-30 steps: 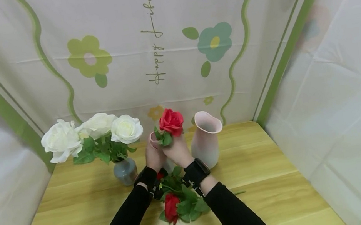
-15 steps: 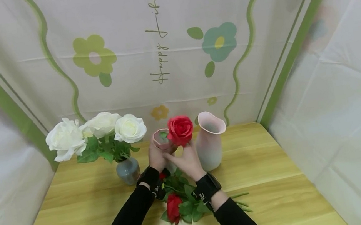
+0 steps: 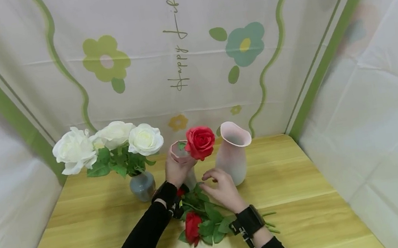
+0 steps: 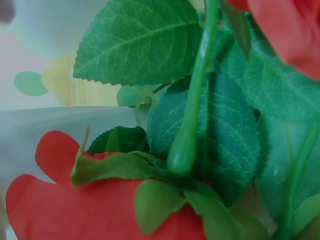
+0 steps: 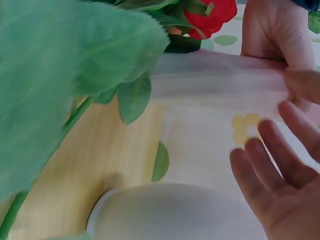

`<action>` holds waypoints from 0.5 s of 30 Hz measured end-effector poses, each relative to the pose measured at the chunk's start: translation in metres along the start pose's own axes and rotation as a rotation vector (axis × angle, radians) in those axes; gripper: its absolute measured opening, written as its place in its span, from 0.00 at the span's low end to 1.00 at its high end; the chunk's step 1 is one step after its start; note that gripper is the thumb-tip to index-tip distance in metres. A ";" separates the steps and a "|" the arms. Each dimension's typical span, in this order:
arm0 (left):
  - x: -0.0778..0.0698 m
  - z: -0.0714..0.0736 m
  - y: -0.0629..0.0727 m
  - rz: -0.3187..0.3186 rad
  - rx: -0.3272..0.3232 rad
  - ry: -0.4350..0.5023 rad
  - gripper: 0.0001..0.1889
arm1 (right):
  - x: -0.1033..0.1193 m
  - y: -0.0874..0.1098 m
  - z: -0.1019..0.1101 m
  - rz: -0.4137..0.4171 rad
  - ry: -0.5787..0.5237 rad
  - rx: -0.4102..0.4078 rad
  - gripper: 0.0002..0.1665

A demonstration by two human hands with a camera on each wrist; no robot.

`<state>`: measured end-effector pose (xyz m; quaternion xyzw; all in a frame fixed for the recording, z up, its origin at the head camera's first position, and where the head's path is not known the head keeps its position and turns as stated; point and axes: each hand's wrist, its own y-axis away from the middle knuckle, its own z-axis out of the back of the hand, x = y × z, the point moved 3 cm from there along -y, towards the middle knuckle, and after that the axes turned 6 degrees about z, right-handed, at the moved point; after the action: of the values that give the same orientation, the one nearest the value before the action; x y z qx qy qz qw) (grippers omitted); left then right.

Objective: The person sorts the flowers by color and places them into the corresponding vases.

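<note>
My left hand (image 3: 176, 169) grips the upper part of a pink-and-white faceted vase (image 3: 190, 179). A red rose (image 3: 201, 142) leans out of this vase toward the right, its bloom beyond the rim. My right hand (image 3: 224, 189) hovers just right of the vase, fingers loosely bent and holding nothing. In the right wrist view its fingers (image 5: 270, 172) are spread apart from the vase. Below both hands, red roses (image 3: 193, 227) with green leaves lie on the table; one bloom (image 4: 100, 205) fills the lower part of the left wrist view. My left wrist partly hides another.
A taller pink-white vase (image 3: 233, 159) with a wavy rim stands right of the faceted one. On the left, a grey-blue vase (image 3: 143, 187) holds several white roses (image 3: 113, 135). The wooden table (image 3: 302, 194) ends at a printed cloth (image 3: 187, 100).
My right hand has let go of the red rose and moved down and right, toward the roses on the table. The left hand still grips the vase. The rose now leans right.
</note>
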<state>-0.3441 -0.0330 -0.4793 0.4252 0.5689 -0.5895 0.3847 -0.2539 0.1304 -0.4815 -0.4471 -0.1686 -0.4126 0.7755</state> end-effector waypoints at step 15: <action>-0.011 0.001 0.006 0.088 -0.005 0.008 0.42 | -0.008 0.029 -0.010 -0.048 0.124 0.380 0.04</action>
<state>-0.3346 -0.0344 -0.4711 0.4513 0.5526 -0.5690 0.4089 -0.2365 0.1330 -0.5080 -0.2622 -0.2062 -0.4186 0.8447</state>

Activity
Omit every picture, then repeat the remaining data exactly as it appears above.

Output for this exercise
-30 steps: 
-15 steps: 
+0 steps: 
+0 steps: 
+0 steps: 

`<action>` holds waypoints from 0.5 s of 30 Hz measured end-effector poses, each relative to the pose measured at the chunk's start: translation in metres along the start pose's own axes and rotation as a rotation vector (axis × angle, radians) in those axes; gripper: its absolute measured opening, written as its place in its span, from 0.00 at the span's low end to 1.00 at its high end; the chunk's step 1 is one step after its start; note that gripper is the thumb-tip to index-tip distance in metres. A ";" separates the steps and a "|" the arms. Each dimension's typical span, in this order:
arm0 (left):
  - x: -0.0778..0.0698 m
  - z: -0.0714..0.0736 m
  - y: -0.0629..0.0727 m
  - rz: -0.3187..0.3186 rad
  - rx: -0.3272..0.3232 rad
  - ry: -0.4350..0.5023 rad
  - gripper: 0.0001..0.1889
arm1 (right):
  - x: -0.1033..0.1193 m
  - y: -0.0874..0.1098 m
  - z: -0.1019..0.1101 m
  - rz: -0.4137..0.4171 rad
  - ry: -0.5787..0.5237 rad
  - rx: -0.4102..0.4078 rad
  - gripper: 0.0002..0.1665

A demonstration by two human hands with a camera on each wrist; no robot.

`<state>`: measured end-effector pose (xyz m; quaternion xyzw; all in a frame fixed for the recording, z up, its origin at the head camera's first position, and where the head's path is not known the head keeps its position and turns as stated; point and axes: each hand's wrist, its own y-axis away from the middle knuckle, its own z-axis out of the back of the hand, x = y × z, the point moved 3 cm from there along -y, towards the middle knuckle, and after that the axes turned 6 degrees about z, right-handed, at the moved point; after the action: of the values that give the same orientation, the one nearest the value before the action; x y z qx qy qz qw) (grippers omitted); left then right.

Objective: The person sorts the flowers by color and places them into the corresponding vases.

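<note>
My left hand (image 3: 176, 169) grips the upper part of a pink-and-white faceted vase (image 3: 190, 179). A red rose (image 3: 201, 142) leans out of this vase toward the right, its bloom beyond the rim. My right hand (image 3: 224, 189) hovers just right of the vase, fingers loosely bent and holding nothing. In the right wrist view its fingers (image 5: 270, 172) are spread apart from the vase. Below both hands, red roses (image 3: 193, 227) with green leaves lie on the table; one bloom (image 4: 100, 205) fills the lower part of the left wrist view. My left wrist partly hides another.
A taller pink-white vase (image 3: 233, 159) with a wavy rim stands right of the faceted one. On the left, a grey-blue vase (image 3: 143, 187) holds several white roses (image 3: 113, 135). The wooden table (image 3: 302, 194) ends at a printed cloth (image 3: 187, 100).
My right hand has let go of the red rose and moved down and right, toward the roses on the table. The left hand still grips the vase. The rose now leans right.
</note>
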<state>-0.3441 -0.0330 -0.4793 0.4252 0.5689 -0.5895 0.3847 -0.2539 0.1304 -0.4815 -0.4471 -0.1686 -0.4126 0.7755</state> end-effector waypoints at step 15: <action>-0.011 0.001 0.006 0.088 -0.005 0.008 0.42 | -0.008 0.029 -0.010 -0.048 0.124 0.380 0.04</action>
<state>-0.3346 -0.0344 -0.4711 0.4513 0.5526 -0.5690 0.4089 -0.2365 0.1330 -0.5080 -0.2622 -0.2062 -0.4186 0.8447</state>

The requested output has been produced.